▸ **WHAT IS BEING ASKED**:
Restate the data word for word and leave the images out.

▸ **SUPPLIED MATERIAL**:

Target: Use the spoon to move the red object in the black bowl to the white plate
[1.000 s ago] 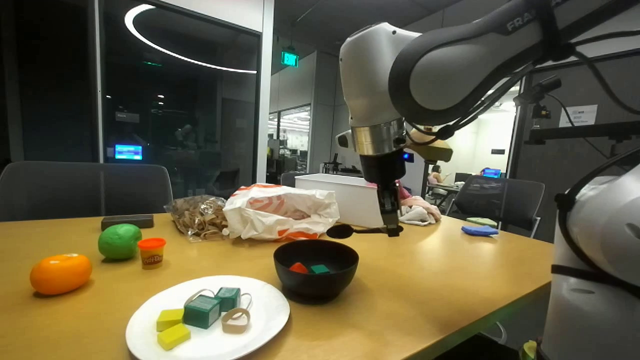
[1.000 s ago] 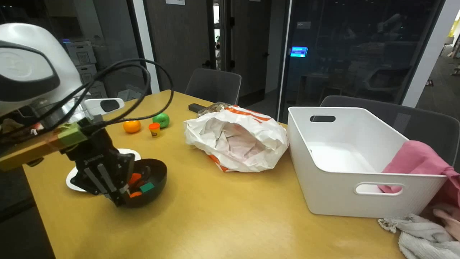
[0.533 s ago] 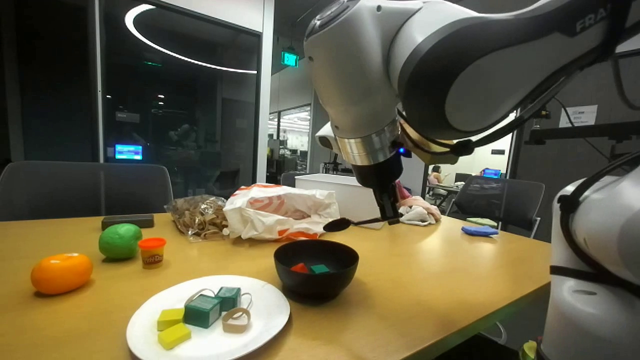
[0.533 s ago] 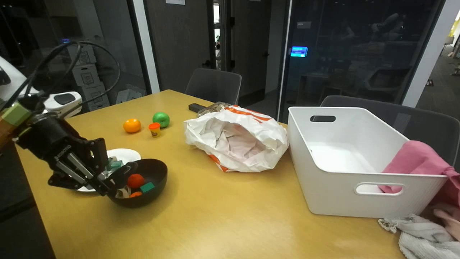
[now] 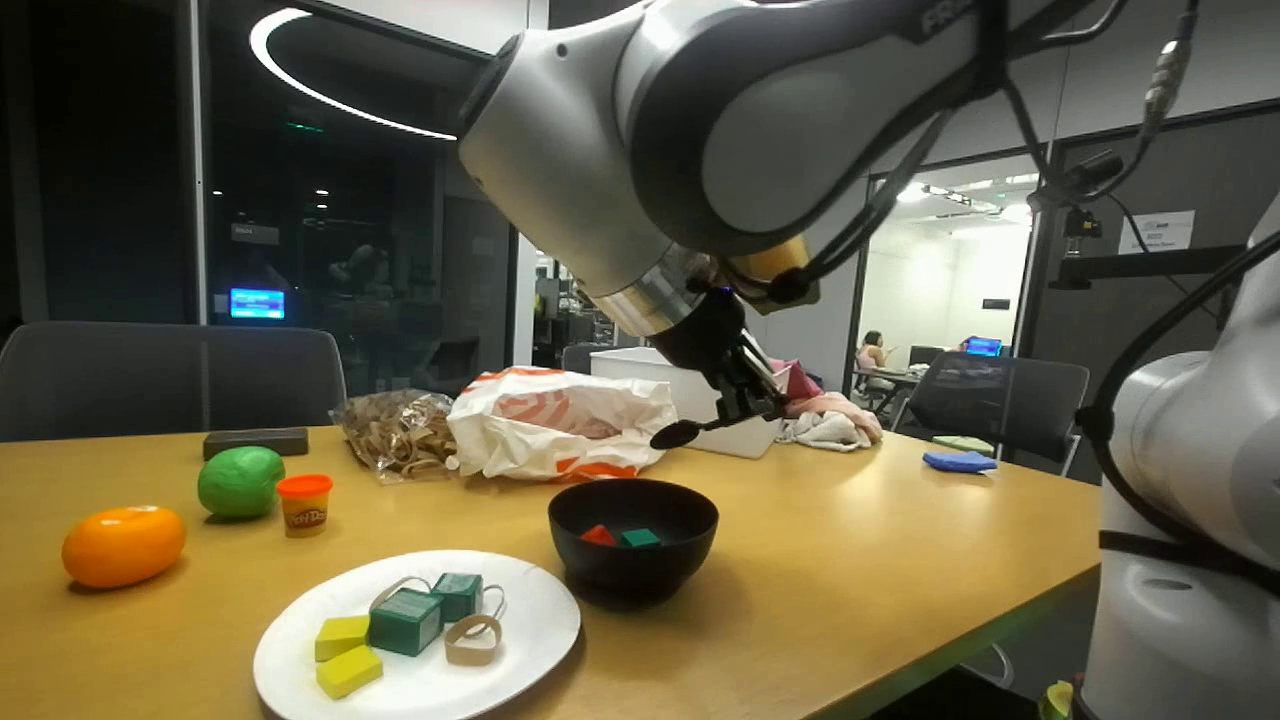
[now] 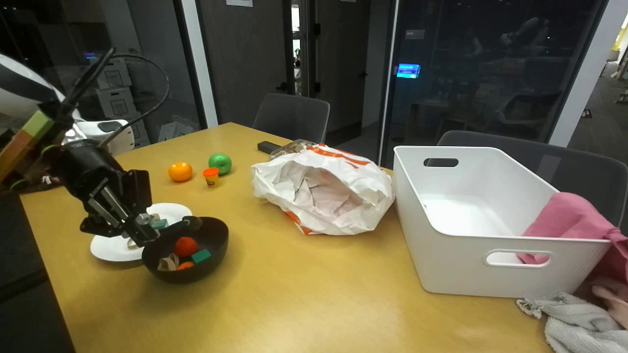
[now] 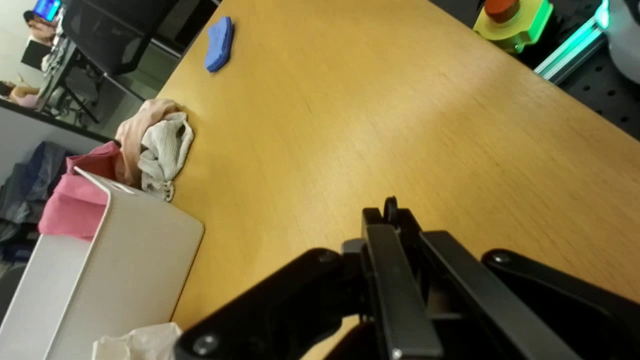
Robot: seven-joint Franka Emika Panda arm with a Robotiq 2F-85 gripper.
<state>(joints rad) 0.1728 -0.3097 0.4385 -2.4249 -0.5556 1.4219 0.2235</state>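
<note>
Right of frame centre, pincer (image 5: 760, 406) has spoon (image 5: 677, 434) pinched; red object (image 5: 598, 536) still in black bowl (image 5: 635, 574), white plate (image 5: 530, 610) transfer pending.

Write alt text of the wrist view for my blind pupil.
The gripper grips what looks like the spoon's handle, its tip showing, above a wooden table. At left, pink cloth hangs over a white bin; a blue object lies near the top.

White plate (image 5: 535, 622) — cropped below in an exterior view, spoon (image 5: 679, 433) — handle partly hidden by the hand (image 5: 755, 405)
</note>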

▸ **EXERCISE RESPONSE**:
Target: Use the spoon to move the red object in the black bowl to the white plate
[1.000 s ago] 
[1.000 s ago] 
[0.533 s ago] 
[0.533 s ago] 
[now] 
[now] 
[now] 
Robot: seven-joint Franka Emika Panda arm with a Robotiq 2F-85 gripper.
<state>(joints rad) 0.1728 -0.3097 0.4385 -2.4249 -0.5556 1.4219 0.2235</state>
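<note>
Right of frame centre, pincer (image 5: 760, 406) has spoon (image 5: 677, 434) pinched; red object (image 5: 598, 536) still in black bowl (image 5: 635, 574), white plate (image 5: 530, 610) transfer pending.

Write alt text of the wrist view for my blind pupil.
The gripper grips what looks like the spoon's handle, its tip showing, above a wooden table. At left, pink cloth hangs over a white bin; a blue object lies near the top.

White plate (image 5: 535, 622) — cropped below in an exterior view, spoon (image 5: 679, 433) — handle partly hidden by the hand (image 5: 755, 405)
</note>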

What the answer needed to say has been said.